## ACTIVITY
With any pictures left out, restate word for word the lines in the listing below from the one holding "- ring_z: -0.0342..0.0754" through the last.

------------------------------------------------

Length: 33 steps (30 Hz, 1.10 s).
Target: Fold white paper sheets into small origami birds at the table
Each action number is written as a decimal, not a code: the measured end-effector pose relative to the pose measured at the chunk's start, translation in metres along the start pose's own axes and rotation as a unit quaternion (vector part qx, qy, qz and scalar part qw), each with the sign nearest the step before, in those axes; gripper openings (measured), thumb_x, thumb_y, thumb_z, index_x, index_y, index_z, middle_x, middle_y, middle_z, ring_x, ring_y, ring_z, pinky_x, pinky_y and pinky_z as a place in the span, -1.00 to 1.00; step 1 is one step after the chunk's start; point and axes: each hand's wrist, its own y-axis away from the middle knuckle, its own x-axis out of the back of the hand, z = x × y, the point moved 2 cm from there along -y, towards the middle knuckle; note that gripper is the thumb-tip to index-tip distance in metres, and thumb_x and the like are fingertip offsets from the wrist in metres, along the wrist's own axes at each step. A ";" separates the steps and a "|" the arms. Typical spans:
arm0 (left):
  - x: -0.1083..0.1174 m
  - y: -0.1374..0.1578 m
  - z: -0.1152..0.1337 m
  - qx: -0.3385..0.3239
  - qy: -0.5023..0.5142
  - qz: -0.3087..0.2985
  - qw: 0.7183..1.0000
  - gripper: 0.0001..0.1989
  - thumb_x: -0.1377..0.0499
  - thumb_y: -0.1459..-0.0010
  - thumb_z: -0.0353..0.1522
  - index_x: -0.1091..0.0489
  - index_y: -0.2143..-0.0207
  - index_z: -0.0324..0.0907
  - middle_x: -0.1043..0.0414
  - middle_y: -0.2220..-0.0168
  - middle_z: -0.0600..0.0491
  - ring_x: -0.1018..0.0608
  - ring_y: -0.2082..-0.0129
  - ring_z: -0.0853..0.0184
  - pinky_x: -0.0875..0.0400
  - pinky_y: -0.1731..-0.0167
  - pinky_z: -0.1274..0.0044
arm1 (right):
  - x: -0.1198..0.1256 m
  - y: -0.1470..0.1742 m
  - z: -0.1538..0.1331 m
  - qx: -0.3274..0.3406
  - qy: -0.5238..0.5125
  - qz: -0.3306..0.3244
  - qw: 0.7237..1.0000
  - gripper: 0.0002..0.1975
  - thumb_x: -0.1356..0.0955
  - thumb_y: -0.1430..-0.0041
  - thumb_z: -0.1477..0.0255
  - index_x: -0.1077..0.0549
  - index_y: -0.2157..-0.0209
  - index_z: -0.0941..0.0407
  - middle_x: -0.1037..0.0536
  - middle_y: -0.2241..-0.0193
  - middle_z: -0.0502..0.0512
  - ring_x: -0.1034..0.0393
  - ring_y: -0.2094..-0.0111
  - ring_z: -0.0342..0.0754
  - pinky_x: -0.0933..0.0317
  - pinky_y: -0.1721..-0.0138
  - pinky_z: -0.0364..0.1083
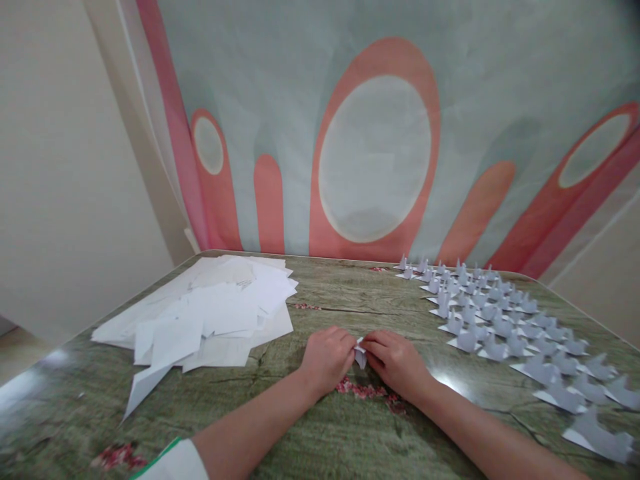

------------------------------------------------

## EXERCISE RESPONSE
  - ring_z: -0.0342..0.0754
  - pinky_x: -0.0933..0.0317
  - pinky_y: -0.1721..-0.0138
  - pinky_z: -0.0364..0.1083

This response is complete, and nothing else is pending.